§ **EXERCISE AIM**: In the entries below, how many lines hold the string "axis"? Answer with the number only.

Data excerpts
=== Begin Enclosure ===

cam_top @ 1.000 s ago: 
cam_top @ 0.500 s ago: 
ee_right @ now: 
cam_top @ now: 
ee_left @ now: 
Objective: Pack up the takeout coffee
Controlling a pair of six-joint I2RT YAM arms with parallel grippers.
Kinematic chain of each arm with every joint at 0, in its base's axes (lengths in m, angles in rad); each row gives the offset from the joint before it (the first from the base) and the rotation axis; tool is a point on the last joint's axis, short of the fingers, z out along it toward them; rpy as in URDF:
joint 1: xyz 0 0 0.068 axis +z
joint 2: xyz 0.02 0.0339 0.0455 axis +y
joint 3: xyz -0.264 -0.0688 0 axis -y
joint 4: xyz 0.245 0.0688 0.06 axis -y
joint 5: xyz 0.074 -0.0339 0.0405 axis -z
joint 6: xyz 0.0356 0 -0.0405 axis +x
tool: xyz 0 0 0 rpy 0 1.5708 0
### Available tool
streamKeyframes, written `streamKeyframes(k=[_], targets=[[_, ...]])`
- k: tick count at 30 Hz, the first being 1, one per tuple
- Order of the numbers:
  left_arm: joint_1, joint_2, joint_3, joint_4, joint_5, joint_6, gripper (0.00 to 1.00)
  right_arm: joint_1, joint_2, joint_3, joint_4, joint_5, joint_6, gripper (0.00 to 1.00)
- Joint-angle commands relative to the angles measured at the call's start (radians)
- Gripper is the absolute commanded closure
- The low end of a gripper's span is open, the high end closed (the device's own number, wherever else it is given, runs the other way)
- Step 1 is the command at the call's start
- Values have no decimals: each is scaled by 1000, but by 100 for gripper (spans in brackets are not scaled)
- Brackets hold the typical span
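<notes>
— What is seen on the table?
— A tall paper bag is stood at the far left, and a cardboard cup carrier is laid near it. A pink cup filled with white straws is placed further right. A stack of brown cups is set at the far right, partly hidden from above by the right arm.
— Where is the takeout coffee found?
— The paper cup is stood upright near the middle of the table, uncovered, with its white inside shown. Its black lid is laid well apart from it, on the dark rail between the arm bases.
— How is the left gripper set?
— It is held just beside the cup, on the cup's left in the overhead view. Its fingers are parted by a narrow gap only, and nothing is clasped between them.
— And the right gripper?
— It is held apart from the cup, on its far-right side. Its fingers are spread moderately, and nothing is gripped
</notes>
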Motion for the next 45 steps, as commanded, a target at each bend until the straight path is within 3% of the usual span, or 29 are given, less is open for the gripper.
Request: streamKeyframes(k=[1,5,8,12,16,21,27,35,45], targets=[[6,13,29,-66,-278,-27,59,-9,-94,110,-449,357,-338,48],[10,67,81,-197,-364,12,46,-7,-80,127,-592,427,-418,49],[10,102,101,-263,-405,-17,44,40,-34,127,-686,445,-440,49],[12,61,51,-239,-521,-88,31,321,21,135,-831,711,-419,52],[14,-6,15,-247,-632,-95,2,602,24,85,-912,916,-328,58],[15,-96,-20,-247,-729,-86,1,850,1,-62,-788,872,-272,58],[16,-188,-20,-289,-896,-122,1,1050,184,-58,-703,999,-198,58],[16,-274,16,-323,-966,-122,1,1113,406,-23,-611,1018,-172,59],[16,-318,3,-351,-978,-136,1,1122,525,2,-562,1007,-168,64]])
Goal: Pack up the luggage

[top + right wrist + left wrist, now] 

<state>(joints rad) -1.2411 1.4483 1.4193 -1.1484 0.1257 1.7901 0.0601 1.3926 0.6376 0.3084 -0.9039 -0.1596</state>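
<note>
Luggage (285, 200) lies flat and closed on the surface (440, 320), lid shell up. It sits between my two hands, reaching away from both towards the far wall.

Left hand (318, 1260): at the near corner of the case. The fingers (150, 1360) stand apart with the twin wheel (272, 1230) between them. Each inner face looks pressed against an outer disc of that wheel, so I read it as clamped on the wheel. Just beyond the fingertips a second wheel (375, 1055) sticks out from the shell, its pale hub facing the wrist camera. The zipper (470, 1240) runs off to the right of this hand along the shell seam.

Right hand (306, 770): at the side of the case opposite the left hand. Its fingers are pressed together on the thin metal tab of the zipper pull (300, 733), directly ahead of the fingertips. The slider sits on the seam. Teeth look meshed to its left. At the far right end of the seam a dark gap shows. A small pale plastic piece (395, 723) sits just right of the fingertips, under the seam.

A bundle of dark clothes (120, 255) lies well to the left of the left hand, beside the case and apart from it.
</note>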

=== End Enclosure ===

§ **ANSWER BELOW**: 7